Try it: Copy all data exactly. Skip pictures.

Data block:
○ ○ ○ ○ ○ ○ ○

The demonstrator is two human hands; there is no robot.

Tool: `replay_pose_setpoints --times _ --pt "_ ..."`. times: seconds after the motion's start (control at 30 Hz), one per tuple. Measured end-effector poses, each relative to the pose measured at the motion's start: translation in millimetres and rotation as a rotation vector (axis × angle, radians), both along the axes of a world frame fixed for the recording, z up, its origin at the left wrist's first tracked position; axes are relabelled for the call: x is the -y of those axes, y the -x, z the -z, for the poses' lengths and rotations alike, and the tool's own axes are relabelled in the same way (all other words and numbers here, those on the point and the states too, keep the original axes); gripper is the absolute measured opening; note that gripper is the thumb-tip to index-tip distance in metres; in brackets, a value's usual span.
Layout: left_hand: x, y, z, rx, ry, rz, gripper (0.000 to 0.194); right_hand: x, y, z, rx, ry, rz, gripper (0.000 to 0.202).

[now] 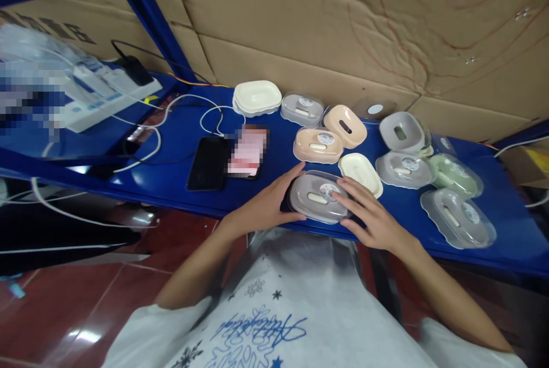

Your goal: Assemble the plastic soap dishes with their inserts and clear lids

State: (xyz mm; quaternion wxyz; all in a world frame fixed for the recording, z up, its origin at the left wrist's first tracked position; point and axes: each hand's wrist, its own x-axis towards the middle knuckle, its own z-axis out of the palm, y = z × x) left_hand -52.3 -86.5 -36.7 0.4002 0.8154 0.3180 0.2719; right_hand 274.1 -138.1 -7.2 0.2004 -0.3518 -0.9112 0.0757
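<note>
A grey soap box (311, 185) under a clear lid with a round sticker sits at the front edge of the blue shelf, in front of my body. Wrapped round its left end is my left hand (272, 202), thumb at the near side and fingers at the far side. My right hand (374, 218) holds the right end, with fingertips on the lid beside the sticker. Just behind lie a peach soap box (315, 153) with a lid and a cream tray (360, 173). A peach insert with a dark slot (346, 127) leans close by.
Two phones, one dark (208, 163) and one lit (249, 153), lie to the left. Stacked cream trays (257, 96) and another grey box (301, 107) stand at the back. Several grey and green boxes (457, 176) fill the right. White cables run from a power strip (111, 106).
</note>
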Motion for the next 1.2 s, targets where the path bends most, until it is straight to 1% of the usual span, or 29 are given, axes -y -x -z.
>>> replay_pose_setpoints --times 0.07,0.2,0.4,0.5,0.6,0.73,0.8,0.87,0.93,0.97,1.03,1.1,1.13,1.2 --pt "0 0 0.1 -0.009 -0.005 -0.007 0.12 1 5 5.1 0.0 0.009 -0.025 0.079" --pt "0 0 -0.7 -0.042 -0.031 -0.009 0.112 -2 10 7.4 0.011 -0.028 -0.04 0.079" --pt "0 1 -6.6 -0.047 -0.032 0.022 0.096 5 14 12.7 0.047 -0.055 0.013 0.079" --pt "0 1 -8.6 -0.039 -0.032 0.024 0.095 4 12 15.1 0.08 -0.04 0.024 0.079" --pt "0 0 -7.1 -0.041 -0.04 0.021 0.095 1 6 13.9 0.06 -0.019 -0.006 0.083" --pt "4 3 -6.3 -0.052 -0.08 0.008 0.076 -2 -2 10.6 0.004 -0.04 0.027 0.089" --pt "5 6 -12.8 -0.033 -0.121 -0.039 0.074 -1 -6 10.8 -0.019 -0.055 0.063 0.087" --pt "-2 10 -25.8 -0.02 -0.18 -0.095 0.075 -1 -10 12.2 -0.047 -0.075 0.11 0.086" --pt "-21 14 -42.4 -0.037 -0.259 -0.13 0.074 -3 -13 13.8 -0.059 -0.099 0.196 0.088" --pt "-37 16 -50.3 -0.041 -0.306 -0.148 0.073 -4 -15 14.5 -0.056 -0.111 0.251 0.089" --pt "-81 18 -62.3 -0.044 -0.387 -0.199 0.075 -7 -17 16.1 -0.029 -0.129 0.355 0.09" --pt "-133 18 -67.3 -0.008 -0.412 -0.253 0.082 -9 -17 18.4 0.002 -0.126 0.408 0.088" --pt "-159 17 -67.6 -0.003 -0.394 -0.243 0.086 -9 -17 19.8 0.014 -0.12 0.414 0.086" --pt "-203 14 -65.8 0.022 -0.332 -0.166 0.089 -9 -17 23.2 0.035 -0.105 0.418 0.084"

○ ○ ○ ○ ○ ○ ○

Your response:
The demonstrator is two human hands; there is no robot.

Tool: `replay_pose_setpoints --times _ --pt "_ ..."`. times: seconds after the motion's start (control at 30 Hz), one per tuple. Measured end-effector poses, each relative to the pose measured at the motion's start: translation in millimetres and rotation as a rotation vector (axis × angle, radians), both along the axes of a world frame fixed for the recording, z up, its origin at the left wrist's first tracked position; axes are relabelled for the call: x is the -y of those axes, y the -x, z the -z, for the poses' lengths and rotations alike, and the tool's own axes are relabelled in the same way (all other words and numbers here, those on the point and the states too, keep the original axes); gripper is the absolute measured opening; note that gripper is the thumb-tip to index-tip distance in metres; in brackets, a value's usual span.
Layout: left_hand: x, y, z, rx, ry, rz, gripper (0.000 to 0.194); right_hand: x, y, z, rx, ry, rz, gripper (0.000 to 0.202).

[now] 

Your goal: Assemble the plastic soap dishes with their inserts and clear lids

State: (xyz mm; quaternion wxyz; all in a world frame fixed for the recording, z up, its origin at the left wrist's first tracked position; point and axes: each hand's wrist, its own x-axis towards the middle knuckle, its own z-axis out of the palm, y = z × x) left_hand -52.3 -86.5 -36.7 0.4002 0.8154 0.3180 0.2719; right_hand 274.1 -138.1 -7.2 0.2004 -0.3518 -0.9112 0.0757
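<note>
A grey soap box (311, 185) under a clear lid with a round sticker sits at the front edge of the blue shelf, in front of my body. Wrapped round its left end is my left hand (272, 202), thumb at the near side and fingers at the far side. My right hand (374, 218) holds the right end, with fingertips on the lid beside the sticker. Just behind lie a peach soap box (315, 153) with a lid and a cream tray (360, 173). A peach insert with a dark slot (346, 127) leans close by.
Two phones, one dark (208, 163) and one lit (249, 153), lie to the left. Stacked cream trays (257, 96) and another grey box (301, 107) stand at the back. Several grey and green boxes (457, 176) fill the right. White cables run from a power strip (111, 106).
</note>
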Motion for the next 1.2 s, targets where the path bends most, until it is straight to 1% of the usual span, or 29 are given, axes -y -x -z.
>>> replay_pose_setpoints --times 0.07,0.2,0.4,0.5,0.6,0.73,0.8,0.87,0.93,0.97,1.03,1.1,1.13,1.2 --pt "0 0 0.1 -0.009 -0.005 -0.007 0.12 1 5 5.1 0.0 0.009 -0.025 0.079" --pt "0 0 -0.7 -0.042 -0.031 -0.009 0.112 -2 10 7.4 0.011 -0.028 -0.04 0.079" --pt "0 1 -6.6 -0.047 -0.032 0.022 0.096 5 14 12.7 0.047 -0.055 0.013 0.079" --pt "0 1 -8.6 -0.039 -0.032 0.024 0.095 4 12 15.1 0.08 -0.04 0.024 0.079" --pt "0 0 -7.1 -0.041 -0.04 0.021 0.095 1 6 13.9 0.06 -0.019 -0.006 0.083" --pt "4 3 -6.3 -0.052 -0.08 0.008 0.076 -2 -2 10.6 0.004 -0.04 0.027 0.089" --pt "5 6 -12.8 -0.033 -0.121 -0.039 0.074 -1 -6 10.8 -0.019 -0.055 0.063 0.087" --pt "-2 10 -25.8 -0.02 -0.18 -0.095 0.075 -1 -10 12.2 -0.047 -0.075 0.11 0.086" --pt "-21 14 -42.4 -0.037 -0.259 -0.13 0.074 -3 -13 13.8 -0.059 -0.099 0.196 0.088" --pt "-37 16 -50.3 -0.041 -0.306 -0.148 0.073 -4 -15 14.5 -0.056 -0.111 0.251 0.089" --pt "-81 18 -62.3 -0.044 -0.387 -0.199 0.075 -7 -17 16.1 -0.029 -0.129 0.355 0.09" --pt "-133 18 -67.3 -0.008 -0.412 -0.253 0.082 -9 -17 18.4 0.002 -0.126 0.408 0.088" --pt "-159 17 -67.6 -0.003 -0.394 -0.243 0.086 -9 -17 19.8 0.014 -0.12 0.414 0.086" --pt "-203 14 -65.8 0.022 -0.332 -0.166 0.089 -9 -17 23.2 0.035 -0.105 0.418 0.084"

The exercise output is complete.